The DPT is based on a high resolution Logitech digital webcam and driven by customized software written in Matlab. The camera acquires images over a 17.5 x 14 mm area of the eye illuminated by an NIR (950 nm) light source. Image processing algorithms are applied to obtain the real-time centre location and size of pupil. The coordinates of pupil centre are then fed to the liquid crystal spatial light modulator (SLM), which delivers the optical design to the eye at the real-time location of the pupil. The performance of the DPT was evaluated with a model eye and real eyes.

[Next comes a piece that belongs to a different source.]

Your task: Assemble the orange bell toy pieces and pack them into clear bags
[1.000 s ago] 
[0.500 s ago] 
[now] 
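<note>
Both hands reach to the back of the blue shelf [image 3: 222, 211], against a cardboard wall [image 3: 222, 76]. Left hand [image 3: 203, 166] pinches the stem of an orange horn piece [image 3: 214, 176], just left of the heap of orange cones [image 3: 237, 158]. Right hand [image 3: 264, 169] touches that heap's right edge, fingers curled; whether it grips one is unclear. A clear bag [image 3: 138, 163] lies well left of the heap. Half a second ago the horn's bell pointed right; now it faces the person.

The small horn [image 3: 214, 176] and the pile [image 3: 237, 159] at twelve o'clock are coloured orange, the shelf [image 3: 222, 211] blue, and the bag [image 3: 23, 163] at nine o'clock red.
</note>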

The developed dynamic pupil tracking function feeds the eye location to the SLM at a speed of up to 90 Hz, has an x-y range of ±1.5 mm and a variable resolution of 15 ~60 µm/pixel across the pupil. The SLM used in the AOVS has 512 x 512 liquid crystal cells covering a 7.68 x 7.68 mm square working area and provides a spatial resolution of 15 µm. With pupil tracking on, the RMS of residual wavefront due to misalignment was reduced to about 14.2 ± 6.6% for AO wavefront correction and 16.5± 8% for wavefront combined with induced optical designs, depending on pupil offset.
Dynamic pupil tracking in an adaptive optics visual simulator is able to reduce the residual wavefront error produced by misalignment. This function can also be used by the AOVS to induce a predetermined amount of decentration to simulate the effect of lens offset with respect to the pupil.
This is an abstract that was submitted for the 2018 ARVO Annual Meeting, held in Honolulu, Hawaii, April 29 - May 3, 2018.